**Activity**
Which lines hold the word "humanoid"? Copy each of them from the material.

**Information**
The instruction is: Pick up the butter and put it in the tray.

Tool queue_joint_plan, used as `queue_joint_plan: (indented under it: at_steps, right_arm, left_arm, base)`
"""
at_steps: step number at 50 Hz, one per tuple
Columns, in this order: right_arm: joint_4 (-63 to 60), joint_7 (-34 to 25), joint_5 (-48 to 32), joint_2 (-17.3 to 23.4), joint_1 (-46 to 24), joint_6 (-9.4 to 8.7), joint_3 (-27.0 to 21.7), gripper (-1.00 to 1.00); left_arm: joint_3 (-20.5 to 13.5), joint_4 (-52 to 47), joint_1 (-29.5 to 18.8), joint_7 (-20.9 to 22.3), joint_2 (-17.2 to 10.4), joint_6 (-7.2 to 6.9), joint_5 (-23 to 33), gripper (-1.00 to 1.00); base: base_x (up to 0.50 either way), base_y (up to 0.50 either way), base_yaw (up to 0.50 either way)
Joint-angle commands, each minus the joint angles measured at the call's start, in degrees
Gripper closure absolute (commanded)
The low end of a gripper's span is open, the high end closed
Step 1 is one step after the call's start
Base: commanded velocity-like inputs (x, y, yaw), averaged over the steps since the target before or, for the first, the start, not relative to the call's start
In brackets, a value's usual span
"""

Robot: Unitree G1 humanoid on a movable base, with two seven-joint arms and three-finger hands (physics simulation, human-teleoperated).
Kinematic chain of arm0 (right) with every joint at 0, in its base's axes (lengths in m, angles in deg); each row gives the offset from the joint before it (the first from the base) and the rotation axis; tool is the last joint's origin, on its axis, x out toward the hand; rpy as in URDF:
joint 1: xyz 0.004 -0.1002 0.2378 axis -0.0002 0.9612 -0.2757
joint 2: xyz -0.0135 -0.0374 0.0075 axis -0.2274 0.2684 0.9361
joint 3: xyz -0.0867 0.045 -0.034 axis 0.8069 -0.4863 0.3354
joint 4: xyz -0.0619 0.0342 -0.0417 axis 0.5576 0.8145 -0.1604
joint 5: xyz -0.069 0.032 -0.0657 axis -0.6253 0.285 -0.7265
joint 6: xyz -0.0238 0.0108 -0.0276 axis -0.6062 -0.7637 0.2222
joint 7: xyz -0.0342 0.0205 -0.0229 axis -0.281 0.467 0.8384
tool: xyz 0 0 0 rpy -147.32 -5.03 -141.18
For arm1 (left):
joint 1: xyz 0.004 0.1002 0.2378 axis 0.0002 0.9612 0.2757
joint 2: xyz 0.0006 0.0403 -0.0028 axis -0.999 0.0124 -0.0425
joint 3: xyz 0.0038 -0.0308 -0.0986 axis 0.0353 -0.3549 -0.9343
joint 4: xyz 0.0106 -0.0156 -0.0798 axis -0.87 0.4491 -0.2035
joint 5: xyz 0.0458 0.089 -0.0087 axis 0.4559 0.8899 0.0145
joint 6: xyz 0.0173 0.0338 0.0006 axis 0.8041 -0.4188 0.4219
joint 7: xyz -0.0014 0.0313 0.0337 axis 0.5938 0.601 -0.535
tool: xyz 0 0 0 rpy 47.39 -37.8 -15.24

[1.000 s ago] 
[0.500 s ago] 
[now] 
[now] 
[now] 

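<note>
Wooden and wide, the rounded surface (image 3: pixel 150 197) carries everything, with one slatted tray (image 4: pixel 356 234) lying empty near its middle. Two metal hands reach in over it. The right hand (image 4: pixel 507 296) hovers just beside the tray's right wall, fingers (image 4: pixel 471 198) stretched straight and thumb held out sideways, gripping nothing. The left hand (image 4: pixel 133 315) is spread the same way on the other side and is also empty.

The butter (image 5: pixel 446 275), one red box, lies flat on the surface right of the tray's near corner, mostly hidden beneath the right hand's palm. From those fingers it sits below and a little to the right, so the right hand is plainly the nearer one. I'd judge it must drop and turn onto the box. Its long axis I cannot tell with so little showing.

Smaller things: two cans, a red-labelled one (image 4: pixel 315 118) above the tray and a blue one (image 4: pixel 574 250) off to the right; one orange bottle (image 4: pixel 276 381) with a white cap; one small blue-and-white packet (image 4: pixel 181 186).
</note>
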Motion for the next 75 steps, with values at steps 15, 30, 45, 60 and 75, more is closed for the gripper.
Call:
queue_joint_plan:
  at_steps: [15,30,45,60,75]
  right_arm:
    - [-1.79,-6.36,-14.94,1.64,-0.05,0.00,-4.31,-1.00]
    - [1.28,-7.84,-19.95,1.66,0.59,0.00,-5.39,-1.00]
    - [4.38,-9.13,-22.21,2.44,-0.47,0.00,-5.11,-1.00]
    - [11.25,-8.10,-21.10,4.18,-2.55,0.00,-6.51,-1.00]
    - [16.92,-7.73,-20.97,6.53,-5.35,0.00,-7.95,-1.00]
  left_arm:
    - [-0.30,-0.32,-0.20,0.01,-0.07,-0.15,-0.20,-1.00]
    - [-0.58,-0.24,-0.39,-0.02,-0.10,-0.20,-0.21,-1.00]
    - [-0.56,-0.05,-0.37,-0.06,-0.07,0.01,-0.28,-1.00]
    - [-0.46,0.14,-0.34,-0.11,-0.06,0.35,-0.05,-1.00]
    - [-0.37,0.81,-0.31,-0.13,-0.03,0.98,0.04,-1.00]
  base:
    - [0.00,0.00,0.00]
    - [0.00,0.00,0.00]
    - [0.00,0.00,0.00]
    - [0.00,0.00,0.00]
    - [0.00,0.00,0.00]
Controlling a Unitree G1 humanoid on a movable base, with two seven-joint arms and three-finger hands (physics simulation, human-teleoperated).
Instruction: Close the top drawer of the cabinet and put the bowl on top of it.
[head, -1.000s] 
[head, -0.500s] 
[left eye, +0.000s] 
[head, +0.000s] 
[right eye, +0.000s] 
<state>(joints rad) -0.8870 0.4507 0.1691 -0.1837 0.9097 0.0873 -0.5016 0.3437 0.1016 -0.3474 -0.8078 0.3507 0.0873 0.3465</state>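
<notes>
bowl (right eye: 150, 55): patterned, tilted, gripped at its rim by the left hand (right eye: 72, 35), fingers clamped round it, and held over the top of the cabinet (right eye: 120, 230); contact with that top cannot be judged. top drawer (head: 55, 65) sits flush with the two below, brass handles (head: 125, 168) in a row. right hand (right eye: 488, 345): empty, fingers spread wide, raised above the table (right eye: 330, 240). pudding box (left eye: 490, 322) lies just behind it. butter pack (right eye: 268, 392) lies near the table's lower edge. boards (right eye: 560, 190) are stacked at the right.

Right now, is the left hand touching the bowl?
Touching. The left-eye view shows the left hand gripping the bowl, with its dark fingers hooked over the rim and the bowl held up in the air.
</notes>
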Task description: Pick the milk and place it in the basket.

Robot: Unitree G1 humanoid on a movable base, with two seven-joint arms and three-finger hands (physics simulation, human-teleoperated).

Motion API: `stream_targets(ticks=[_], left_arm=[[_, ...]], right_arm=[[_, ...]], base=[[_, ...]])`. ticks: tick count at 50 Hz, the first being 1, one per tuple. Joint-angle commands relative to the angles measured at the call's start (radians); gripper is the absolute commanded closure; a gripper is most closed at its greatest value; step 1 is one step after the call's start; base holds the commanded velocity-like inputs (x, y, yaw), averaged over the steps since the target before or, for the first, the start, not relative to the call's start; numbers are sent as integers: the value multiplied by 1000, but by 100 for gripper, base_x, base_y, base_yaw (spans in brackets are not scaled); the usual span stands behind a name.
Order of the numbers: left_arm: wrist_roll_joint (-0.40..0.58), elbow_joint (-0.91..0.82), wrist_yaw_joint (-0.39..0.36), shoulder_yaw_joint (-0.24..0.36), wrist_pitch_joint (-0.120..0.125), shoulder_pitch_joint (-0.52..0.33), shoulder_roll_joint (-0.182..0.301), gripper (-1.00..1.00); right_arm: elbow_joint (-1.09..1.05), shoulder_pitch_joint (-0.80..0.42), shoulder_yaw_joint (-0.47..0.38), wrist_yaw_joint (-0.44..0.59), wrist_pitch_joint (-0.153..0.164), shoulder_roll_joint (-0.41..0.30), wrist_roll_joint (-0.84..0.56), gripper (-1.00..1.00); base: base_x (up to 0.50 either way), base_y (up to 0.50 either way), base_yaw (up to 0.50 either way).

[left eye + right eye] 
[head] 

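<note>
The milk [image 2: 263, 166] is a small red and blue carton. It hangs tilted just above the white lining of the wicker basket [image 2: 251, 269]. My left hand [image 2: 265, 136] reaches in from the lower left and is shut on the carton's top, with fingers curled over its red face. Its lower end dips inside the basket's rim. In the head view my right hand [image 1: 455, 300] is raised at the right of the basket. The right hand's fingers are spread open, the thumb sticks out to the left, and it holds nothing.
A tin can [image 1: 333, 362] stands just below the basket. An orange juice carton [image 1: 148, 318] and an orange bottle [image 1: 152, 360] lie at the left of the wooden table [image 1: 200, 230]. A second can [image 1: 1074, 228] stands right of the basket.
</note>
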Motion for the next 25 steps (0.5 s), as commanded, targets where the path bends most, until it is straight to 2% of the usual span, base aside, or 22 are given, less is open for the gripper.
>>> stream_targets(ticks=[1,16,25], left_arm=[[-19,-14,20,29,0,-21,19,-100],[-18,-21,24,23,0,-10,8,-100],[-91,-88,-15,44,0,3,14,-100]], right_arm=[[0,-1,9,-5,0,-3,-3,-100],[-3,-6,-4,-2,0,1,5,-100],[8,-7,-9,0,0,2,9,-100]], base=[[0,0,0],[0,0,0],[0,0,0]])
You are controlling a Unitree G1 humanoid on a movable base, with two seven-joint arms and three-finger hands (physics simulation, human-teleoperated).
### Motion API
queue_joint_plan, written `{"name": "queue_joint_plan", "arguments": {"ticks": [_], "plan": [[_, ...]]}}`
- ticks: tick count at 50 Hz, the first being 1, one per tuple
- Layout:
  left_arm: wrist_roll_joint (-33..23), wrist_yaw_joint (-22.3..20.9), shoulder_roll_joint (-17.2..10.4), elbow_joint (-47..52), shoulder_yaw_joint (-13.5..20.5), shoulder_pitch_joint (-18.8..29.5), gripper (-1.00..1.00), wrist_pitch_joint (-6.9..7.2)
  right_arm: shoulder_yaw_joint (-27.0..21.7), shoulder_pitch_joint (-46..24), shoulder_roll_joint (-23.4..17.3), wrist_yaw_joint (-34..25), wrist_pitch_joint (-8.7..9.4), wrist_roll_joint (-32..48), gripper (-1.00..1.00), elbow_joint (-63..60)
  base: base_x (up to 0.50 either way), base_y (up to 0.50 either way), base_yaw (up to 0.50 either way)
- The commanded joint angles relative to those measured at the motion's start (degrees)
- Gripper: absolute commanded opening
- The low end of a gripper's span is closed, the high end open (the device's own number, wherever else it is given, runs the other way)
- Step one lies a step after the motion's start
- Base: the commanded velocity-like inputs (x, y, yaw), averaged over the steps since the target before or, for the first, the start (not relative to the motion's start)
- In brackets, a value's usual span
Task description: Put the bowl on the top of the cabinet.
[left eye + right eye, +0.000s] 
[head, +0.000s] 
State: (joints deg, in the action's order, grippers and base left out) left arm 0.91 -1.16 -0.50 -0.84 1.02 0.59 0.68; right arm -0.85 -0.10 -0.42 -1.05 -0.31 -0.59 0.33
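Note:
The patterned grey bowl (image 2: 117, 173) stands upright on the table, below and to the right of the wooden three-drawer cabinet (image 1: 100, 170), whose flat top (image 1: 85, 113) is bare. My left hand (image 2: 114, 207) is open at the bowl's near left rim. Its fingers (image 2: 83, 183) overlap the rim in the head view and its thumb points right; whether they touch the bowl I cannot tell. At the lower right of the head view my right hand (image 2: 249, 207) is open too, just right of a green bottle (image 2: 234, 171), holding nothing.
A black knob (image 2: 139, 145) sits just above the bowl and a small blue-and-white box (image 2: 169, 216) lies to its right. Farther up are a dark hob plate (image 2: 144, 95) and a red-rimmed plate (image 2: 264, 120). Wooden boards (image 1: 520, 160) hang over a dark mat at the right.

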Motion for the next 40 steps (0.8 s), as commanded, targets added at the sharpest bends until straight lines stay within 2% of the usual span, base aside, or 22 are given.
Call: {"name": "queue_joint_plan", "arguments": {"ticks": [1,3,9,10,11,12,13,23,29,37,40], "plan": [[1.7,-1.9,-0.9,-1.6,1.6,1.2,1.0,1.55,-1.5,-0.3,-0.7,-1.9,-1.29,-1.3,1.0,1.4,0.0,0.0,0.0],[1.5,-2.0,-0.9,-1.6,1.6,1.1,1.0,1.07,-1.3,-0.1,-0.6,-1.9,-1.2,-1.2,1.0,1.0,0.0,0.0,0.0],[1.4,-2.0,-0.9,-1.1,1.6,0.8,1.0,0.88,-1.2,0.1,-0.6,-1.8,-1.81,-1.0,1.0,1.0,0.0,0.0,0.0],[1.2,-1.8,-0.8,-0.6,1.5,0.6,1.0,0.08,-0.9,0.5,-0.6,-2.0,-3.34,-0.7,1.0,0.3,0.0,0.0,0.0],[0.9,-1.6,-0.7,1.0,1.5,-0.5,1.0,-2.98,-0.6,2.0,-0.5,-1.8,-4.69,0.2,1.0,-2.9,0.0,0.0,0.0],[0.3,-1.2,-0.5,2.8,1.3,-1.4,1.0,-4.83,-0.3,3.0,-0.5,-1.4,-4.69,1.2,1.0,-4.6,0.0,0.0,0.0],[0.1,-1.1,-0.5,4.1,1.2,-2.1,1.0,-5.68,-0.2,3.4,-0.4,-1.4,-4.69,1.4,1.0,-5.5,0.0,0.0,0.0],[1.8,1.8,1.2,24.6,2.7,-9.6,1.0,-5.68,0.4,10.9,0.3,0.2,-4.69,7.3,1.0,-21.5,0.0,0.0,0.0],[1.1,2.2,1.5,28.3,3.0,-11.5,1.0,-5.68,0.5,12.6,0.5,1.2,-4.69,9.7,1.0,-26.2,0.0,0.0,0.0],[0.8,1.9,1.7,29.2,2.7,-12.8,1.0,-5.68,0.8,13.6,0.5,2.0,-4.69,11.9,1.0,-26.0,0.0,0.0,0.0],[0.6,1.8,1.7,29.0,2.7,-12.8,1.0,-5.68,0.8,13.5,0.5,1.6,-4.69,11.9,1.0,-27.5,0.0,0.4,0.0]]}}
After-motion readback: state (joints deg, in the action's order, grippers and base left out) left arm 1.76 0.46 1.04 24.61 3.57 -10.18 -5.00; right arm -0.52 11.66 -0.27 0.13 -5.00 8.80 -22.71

**Response**
Robot: Unitree G1 humanoid on a movable base, with two seven-joint arms and three-finger hands (physics simulation, human-teleoperated).
Controlling a Unitree G1 humanoid on a movable base, with two seven-joint arms and three-finger hands (physics simulation, human-teleoperated).
Robot: Unitree G1 humanoid on a movable base, with two seven-joint arms and three-finger hands (physics simulation, human-teleoperated).
You are controlling a Unitree G1 humanoid on a movable base, with two seven-joint arms and three-finger hands (physics simulation, human-teleoperated).

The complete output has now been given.